Exuding regality (and extreme fragility when, perhaps suited), Redgrave’s Mrs Lowry is quick to criticise her son’s ‘hobby’ and any artistic aspirations (which, would always be quiet and humble) he may dare to have. Indeed any praise or commendation is reserved for the buying of sausages from the ‘correct’ butchers (although did he buy them from the father or the son in the shop because this is important…).

As we see Mrs Lowry bemoan the fact that her previous middle class standing had given way to what she sees as a low class existence in 1930s Pendlebury,

I haven’t been cheerful since 1898

the irony is, of course, there in spades, given the reverence, value and respect in the history of art which was to come to one L.S….

Occasionally venturing outside the terraced house and into the streets as our Laurie goes about his day job collecting debt, the film is careful not to litter the screen with obvious and clichéd nods. We’re not bombarded with matchstick men, cats and dogs in the frame, but we do see landscapes and scenes of inspiration for paintings which were to become.

As Timothy Spall so beautifully put it in the Q&A, Lowry saw the ‘gorgeous decreptitude’ in his surroundings.

That can only sound like an oxymoron if you’ve never seen one of his paintings.

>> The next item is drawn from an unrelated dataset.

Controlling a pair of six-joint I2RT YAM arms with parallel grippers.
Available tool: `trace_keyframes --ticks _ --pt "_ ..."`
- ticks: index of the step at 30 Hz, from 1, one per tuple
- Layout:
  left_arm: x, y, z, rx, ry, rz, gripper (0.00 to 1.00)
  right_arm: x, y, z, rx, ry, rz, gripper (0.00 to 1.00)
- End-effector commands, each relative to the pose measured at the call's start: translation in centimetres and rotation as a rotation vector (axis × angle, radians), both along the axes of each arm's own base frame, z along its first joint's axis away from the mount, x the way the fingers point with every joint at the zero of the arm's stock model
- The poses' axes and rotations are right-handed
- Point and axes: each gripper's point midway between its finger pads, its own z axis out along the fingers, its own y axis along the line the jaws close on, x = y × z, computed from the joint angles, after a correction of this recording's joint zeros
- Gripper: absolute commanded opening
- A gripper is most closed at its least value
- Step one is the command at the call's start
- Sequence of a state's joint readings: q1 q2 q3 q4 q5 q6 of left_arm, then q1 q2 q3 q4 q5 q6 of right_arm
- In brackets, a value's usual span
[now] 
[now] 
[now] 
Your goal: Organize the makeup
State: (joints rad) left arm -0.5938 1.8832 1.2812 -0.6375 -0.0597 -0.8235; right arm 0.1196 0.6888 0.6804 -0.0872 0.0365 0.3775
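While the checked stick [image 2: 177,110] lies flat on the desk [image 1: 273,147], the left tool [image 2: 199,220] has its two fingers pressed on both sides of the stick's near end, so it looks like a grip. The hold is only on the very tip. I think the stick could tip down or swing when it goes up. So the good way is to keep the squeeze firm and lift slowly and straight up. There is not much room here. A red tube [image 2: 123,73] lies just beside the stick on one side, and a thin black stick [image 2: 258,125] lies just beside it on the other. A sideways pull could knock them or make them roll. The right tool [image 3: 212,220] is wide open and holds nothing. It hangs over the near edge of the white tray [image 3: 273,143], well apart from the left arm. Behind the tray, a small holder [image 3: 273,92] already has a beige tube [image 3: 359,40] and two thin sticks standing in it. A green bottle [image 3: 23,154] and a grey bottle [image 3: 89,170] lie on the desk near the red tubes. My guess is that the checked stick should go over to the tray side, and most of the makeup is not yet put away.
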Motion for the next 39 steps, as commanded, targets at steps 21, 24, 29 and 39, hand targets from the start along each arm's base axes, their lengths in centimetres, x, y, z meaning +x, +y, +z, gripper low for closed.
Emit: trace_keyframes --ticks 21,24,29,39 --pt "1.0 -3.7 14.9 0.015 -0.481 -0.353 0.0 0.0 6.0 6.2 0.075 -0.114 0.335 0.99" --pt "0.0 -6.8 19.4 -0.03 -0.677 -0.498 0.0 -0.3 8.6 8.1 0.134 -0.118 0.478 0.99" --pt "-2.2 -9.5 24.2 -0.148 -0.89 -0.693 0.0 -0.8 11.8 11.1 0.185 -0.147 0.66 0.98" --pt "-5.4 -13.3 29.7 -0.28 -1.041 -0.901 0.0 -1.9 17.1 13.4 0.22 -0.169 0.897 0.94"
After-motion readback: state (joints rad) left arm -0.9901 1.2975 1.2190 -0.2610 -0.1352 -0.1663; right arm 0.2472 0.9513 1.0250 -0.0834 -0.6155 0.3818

Then it makes perfect sense.

One direct and glorious reference we are treated to in the film, deals us a live version of  one of my favourite Lowrys…

Lowry was to turn down a knighthood, later in life, reasoning that as his then late mother wasn’t there to see it, there wasn’t a point. One wonders what Mrs Lowry would have thought (perhaps even if it was secretly, dressed up in critique), were she to witness her son’s legacy – right up to last night’s Gala Premiere.

Whilst we’ll never know for sure, with writer Martyn Hesford’s screenplay, we’re probably as close as dammit to guessing.

Mrs Lowry & Son is released in cinemas nationwide from  Friday 30 August.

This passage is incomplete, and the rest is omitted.